Copy, word for word, the lines of the entries below between the one with "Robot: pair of" and the one with "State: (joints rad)", inclusive, and leave out everything else.
• • • • •
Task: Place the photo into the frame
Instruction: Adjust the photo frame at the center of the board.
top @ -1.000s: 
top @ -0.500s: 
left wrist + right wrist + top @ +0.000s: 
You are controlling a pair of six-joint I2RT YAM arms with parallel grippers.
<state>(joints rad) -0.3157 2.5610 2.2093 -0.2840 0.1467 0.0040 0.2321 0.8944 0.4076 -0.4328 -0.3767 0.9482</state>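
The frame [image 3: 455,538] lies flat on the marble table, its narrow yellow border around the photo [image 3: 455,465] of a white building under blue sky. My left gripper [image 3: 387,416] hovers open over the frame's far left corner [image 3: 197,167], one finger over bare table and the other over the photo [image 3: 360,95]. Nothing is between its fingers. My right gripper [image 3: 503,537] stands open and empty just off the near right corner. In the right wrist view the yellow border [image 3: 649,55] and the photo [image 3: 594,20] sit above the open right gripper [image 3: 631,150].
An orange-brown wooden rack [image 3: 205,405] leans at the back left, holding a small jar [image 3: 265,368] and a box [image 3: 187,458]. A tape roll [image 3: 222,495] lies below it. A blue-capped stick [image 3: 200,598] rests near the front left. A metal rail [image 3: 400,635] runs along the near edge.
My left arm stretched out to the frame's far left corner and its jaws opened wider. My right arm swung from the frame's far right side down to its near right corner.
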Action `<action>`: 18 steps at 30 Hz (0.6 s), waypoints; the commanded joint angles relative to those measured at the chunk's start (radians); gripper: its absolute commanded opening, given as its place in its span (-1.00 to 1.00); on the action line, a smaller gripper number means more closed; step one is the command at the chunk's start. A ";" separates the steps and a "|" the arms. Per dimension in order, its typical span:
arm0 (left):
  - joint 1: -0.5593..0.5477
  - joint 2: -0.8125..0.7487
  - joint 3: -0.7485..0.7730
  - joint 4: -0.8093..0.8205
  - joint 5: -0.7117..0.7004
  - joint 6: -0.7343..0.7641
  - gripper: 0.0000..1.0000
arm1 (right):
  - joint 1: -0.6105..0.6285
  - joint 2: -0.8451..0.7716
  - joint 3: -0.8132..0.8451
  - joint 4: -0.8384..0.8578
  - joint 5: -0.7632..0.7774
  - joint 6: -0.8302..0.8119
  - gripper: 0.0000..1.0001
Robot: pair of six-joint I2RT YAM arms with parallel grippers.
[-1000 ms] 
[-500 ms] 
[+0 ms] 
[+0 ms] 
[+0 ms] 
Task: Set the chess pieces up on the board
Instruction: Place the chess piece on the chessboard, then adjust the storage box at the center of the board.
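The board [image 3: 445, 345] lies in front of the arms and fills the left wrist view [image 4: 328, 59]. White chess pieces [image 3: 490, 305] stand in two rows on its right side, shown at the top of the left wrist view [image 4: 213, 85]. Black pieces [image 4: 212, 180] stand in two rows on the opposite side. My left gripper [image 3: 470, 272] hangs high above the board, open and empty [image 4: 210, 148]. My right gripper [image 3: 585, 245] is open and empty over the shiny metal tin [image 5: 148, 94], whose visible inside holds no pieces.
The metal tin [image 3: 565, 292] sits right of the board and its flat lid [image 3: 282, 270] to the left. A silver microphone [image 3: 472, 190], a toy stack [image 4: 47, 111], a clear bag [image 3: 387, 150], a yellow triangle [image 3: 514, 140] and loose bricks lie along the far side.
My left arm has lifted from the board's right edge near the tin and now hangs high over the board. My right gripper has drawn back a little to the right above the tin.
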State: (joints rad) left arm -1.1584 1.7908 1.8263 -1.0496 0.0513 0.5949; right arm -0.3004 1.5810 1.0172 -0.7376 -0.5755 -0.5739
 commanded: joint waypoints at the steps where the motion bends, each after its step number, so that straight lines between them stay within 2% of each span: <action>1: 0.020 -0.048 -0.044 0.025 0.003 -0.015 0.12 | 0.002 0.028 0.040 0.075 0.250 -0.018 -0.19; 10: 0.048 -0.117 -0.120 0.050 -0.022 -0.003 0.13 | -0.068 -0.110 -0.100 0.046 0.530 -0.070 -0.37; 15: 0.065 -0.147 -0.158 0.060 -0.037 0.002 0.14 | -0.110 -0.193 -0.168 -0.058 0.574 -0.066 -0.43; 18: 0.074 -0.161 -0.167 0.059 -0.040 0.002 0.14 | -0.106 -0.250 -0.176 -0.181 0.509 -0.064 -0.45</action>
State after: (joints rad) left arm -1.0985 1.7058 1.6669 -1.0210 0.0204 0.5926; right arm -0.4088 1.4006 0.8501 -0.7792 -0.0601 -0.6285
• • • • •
# [EXERCISE ANSWER]
Robot: pair of six-joint I2RT YAM arms with parallel grippers.
[-1000 ms] 
[-500 ms] 
[+0 ms] 
[+0 ms] 
[+0 ms] 
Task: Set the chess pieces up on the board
Instruction: Place the chess piece on the chessboard, then adjust the storage box at the center of the board.
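The board [image 3: 445, 345] lies in front of the arms and fills the left wrist view [image 4: 328, 59]. White chess pieces [image 3: 490, 305] stand in two rows on its right side, shown at the top of the left wrist view [image 4: 213, 85]. Black pieces [image 4: 212, 180] stand in two rows on the opposite side. My left gripper [image 3: 470, 272] hangs high above the board, open and empty [image 4: 210, 148]. My right gripper [image 3: 585, 245] is open and empty over the shiny metal tin [image 5: 148, 94], whose visible inside holds no pieces.
The metal tin [image 3: 565, 292] sits right of the board and its flat lid [image 3: 282, 270] to the left. A silver microphone [image 3: 472, 190], a toy stack [image 4: 47, 111], a clear bag [image 3: 387, 150], a yellow triangle [image 3: 514, 140] and loose bricks lie along the far side.
My left arm has lifted from the board's right edge near the tin and now hangs high over the board. My right gripper has drawn back a little to the right above the tin.
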State: (joints rad) left arm -1.1584 1.7908 1.8263 -1.0496 0.0513 0.5949; right arm -0.3004 1.5810 1.0172 -0.7376 -0.5755 -0.5739

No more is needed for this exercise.